* **WORK TASK**:
Provide the number of lines below that include "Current", without any other words.

* **RECORD SET**:
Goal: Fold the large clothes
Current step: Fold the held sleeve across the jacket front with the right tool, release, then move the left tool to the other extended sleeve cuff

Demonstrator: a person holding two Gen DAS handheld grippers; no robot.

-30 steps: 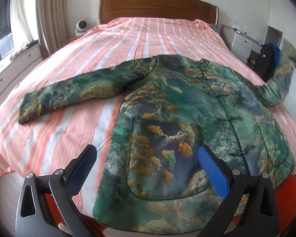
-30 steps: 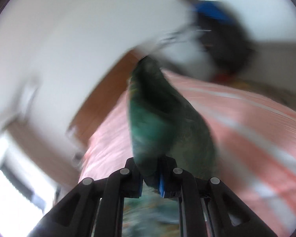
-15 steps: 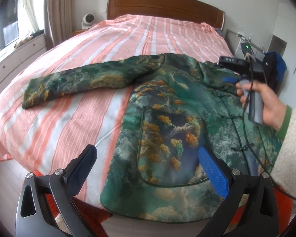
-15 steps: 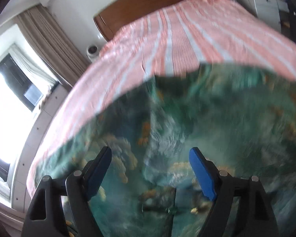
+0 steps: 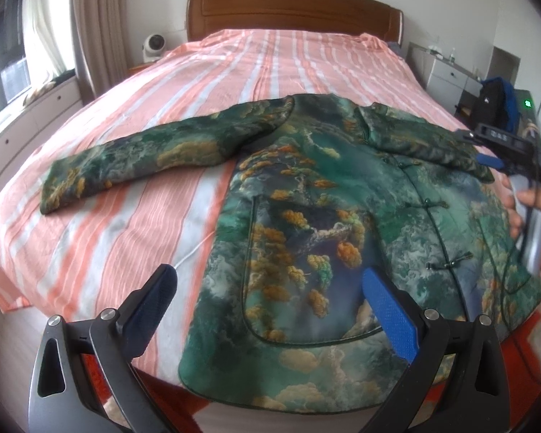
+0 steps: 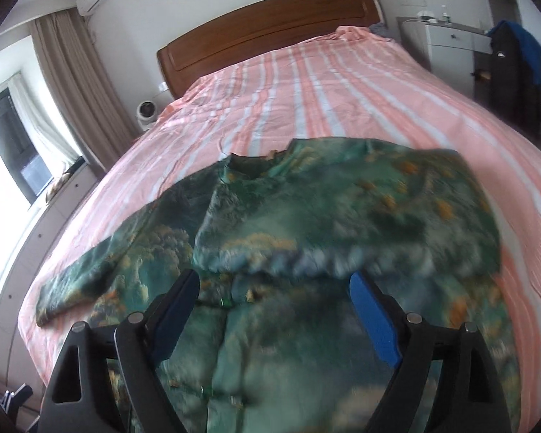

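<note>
A bedroom, its bed (image 5: 277,72) under a pink striped sheet. The green jacket (image 5: 342,223) lies flat near the foot, one sleeve (image 6: 342,223) now folded across its chest, the other sleeve (image 5: 144,158) outstretched. The right gripper (image 6: 274,310), jaws just opened, holds nothing; the left gripper (image 5: 270,306) hovers, jaws apart. Most folding remains.

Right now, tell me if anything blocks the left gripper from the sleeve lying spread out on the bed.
Nothing visible does. The left gripper hangs open over the jacket; only bare striped bedspread lies between it and the outstretched sleeve.
</note>
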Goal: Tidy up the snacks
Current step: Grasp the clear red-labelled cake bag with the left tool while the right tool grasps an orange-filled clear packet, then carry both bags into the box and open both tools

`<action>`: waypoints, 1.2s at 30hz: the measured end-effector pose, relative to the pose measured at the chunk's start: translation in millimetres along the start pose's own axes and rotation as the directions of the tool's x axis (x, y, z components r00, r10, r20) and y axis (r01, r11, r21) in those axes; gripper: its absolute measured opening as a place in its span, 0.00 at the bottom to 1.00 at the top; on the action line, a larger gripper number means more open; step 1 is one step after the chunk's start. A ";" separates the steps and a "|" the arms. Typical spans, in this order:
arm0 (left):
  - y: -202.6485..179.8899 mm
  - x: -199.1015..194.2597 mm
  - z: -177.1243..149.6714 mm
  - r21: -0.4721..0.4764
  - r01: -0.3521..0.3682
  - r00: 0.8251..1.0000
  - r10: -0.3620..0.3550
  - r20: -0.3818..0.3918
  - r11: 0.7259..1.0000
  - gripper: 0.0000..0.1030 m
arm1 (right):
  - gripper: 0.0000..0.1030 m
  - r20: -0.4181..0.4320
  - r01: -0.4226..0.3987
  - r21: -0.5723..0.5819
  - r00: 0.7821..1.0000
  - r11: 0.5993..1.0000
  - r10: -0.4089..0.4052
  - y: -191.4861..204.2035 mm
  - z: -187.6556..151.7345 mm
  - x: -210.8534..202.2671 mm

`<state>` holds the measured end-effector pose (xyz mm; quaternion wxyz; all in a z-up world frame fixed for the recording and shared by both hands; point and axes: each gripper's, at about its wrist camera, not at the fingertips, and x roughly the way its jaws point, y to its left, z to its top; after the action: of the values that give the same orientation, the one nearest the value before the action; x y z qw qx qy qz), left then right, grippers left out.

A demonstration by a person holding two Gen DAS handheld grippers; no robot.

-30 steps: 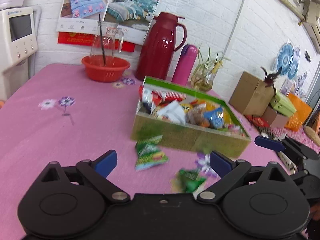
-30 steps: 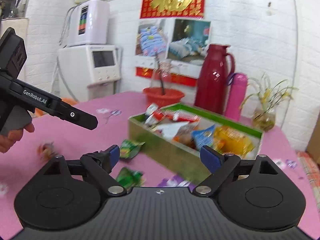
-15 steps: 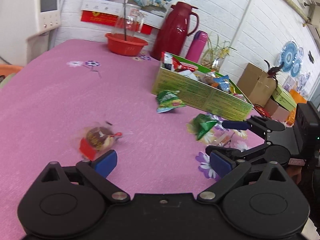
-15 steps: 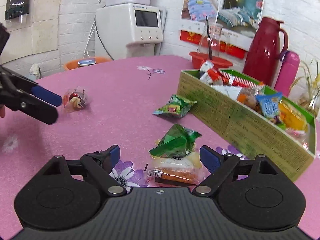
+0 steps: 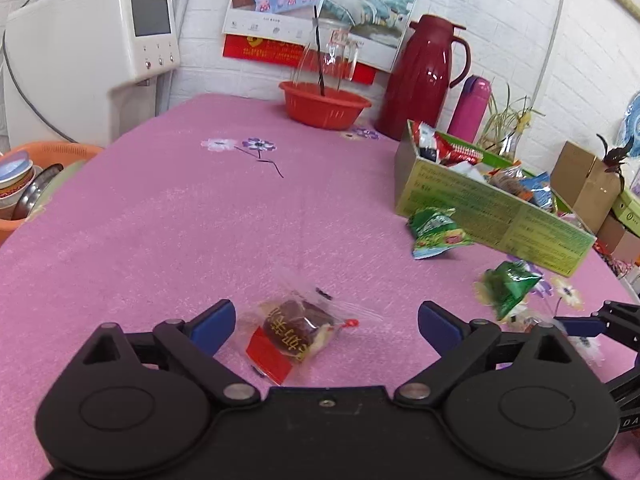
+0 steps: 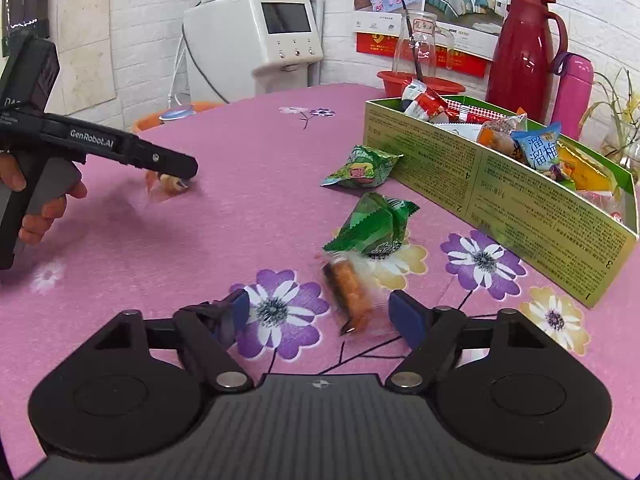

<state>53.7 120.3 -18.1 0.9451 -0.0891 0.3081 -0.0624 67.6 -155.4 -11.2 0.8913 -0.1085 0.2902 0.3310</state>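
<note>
A clear-wrapped brown cake with a red label [image 5: 294, 328] lies on the pink tablecloth between the blue pads of my open left gripper [image 5: 326, 325]. In the right wrist view an orange snack in clear wrap [image 6: 349, 296] lies between the pads of my open right gripper [image 6: 327, 318]. Just beyond it sits a green packet [image 6: 376, 224], and a second green packet [image 6: 362, 167] rests by the green snack box [image 6: 512, 196], which holds several snacks. The left gripper [image 6: 176, 176] shows at the left of that view, over the cake.
A red basin [image 5: 324, 104], a dark red thermos [image 5: 422, 80], a pink bottle [image 5: 470, 106] and a plant vase stand at the table's far edge. A white appliance [image 5: 88, 52] and an orange basket of bowls [image 5: 28, 184] are off the left side. Cardboard boxes [image 5: 586, 184] sit at right.
Both grippers came down close to the table. The left one closed in on the wrapped cake, which now lies between its pads; the right one advanced over the orange snack.
</note>
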 end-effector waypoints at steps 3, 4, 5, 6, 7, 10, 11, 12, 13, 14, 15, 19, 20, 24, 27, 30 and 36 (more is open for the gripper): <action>1.7 4.2 1.8 -0.004 0.009 1.000 -0.009 -0.008 1.000 0.97 | 1.00 0.001 -0.003 0.025 1.000 1.000 0.003 -4.1 2.8 6.5; 0.7 4.0 1.2 -0.005 0.015 1.000 -0.015 -0.007 1.000 0.94 | 0.99 0.003 0.001 0.023 1.000 1.000 -0.001 -3.9 3.5 6.9; -0.1 4.5 1.1 -0.003 0.020 1.000 -0.020 -0.009 1.000 0.84 | 0.86 0.005 0.002 0.021 1.000 1.000 -0.002 -4.0 4.4 6.9; -1.6 5.7 1.0 0.000 0.027 1.000 -0.027 -0.015 1.000 0.71 | 0.69 0.007 0.002 0.026 1.000 1.000 -0.002 -4.5 5.2 6.7; -4.0 7.7 0.9 0.005 0.038 0.999 -0.038 -0.027 0.999 0.65 | 0.62 0.006 0.005 0.032 1.000 0.999 -0.005 -4.9 5.8 6.3; -9.9 11.1 -1.4 0.029 0.048 0.998 -0.047 -0.038 0.998 0.47 | 0.46 0.009 0.007 0.053 1.000 0.999 -0.008 -6.8 4.7 4.8; -12.4 11.5 -2.1 0.037 0.046 0.998 -0.045 -0.038 0.998 0.47 | 0.43 0.011 0.009 0.058 1.000 0.998 -0.010 -7.0 3.9 4.1; -13.8 11.9 -2.5 0.039 0.051 0.998 -0.050 -0.037 0.998 0.45 | 0.41 0.011 0.009 0.060 1.000 0.998 -0.009 -7.1 3.3 3.2; -14.7 11.6 -3.0 0.041 0.057 0.998 -0.055 -0.038 0.998 0.42 | 0.41 0.010 0.007 0.060 1.000 0.998 -0.008 -7.1 3.0 2.6; -16.6 11.8 -3.2 0.046 0.061 0.997 -0.059 -0.040 0.997 0.32 | 0.41 0.008 0.005 0.059 1.000 0.998 -0.005 -7.0 3.0 2.2; -18.1 11.7 -3.5 0.054 0.060 0.997 -0.058 -0.041 0.997 0.26 | 0.41 0.006 0.005 0.056 1.000 0.998 -0.005 -6.2 3.0 2.0; -18.4 10.5 -4.8 0.054 0.079 0.996 -0.077 -0.042 0.995 0.30 | 0.44 0.004 0.000 0.041 1.000 0.999 0.000 -2.1 3.7 3.1; -18.3 9.9 -5.4 0.053 0.083 0.996 -0.080 -0.041 0.995 0.32 | 0.47 0.003 0.000 0.033 1.000 0.999 0.000 -0.9 4.0 3.7; -22.0 8.0 -8.5 0.073 0.084 0.996 -0.081 -0.037 0.994 0.38 | 0.51 0.000 0.003 0.020 1.000 1.000 -0.003 0.5 6.0 5.6; -24.6 8.2 -8.8 0.081 0.087 0.996 -0.085 -0.038 0.993 0.39 | 0.51 0.003 -0.002 0.017 1.000 1.000 0.002 -0.1 5.1 5.3; -25.0 8.4 -8.9 0.079 0.093 0.995 -0.090 -0.039 0.993 0.40 | 0.51 0.010 -0.001 0.005 1.000 1.000 0.001 1.4 3.8 4.7; -24.4 7.7 -9.7 0.083 0.092 0.995 -0.089 -0.036 0.992 0.40 | 0.53 0.011 -0.003 0.015 1.000 1.000 0.003 1.3 3.3 4.1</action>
<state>52.5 93.8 -25.2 0.9392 -0.0618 0.3158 -0.1198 70.8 -150.9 -11.0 0.8932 -0.0993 0.2881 0.3308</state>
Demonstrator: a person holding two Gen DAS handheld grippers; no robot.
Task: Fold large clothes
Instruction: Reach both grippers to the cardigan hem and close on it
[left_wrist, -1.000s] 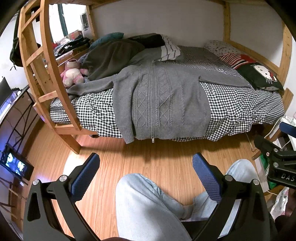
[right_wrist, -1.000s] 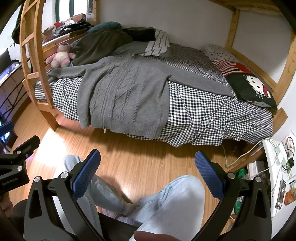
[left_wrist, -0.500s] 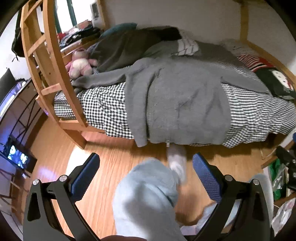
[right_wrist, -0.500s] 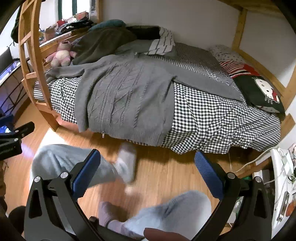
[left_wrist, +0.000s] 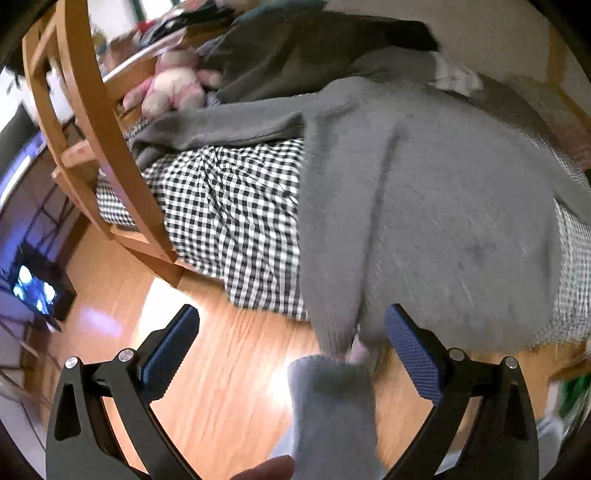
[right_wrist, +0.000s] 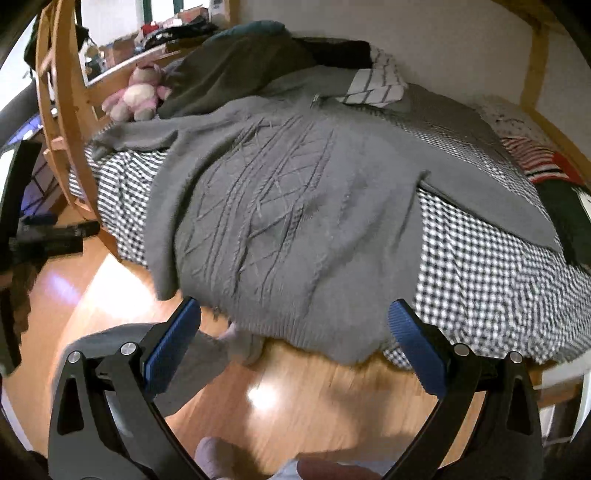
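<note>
In the left wrist view, the left gripper (left_wrist: 291, 349) is seen spread wide, holding nothing, near the hem of a blurred grey cardigan (left_wrist: 424, 206) draped over the checked bedspread (left_wrist: 236, 218). In the right wrist view, the right gripper (right_wrist: 293, 341) is likewise spread and empty; the cable-knit cardigan (right_wrist: 288, 218) overhangs the near bed edge.

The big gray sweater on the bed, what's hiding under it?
Under the gray sweater lies the black-and-white checkered bedspread, showing on both sides of it. The sweater's bottom edge hangs over the side of the bed. Whatever sits directly beneath its middle is covered.
</note>
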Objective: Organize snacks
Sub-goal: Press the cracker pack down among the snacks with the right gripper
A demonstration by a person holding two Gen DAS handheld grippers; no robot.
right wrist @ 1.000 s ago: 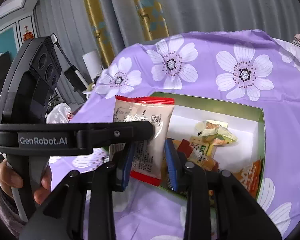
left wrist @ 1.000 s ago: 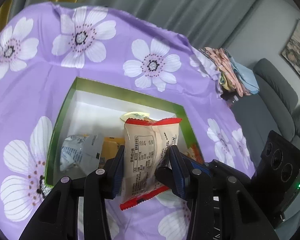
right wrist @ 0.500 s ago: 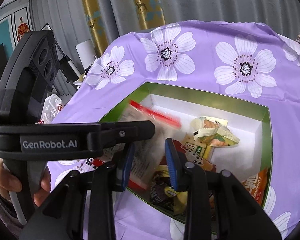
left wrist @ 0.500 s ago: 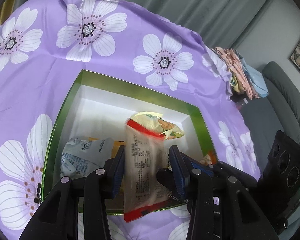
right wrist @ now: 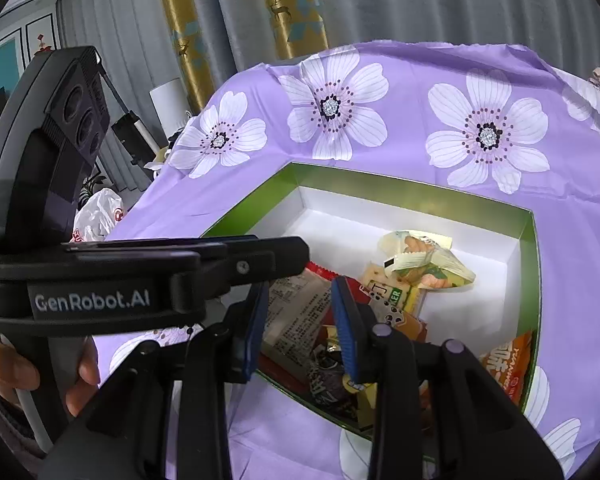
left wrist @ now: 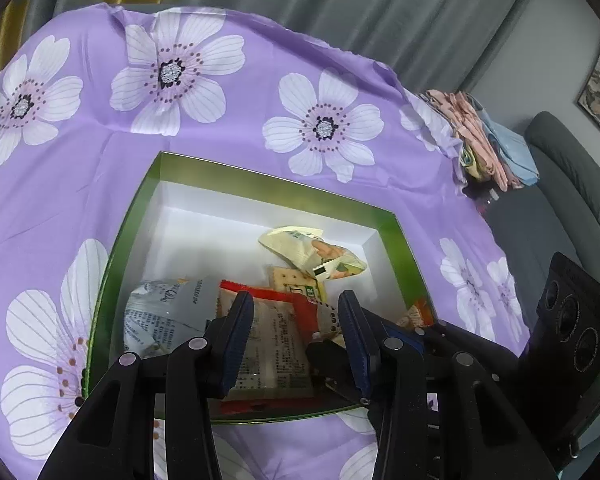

* **RESPONSE TO THIS TASK**:
2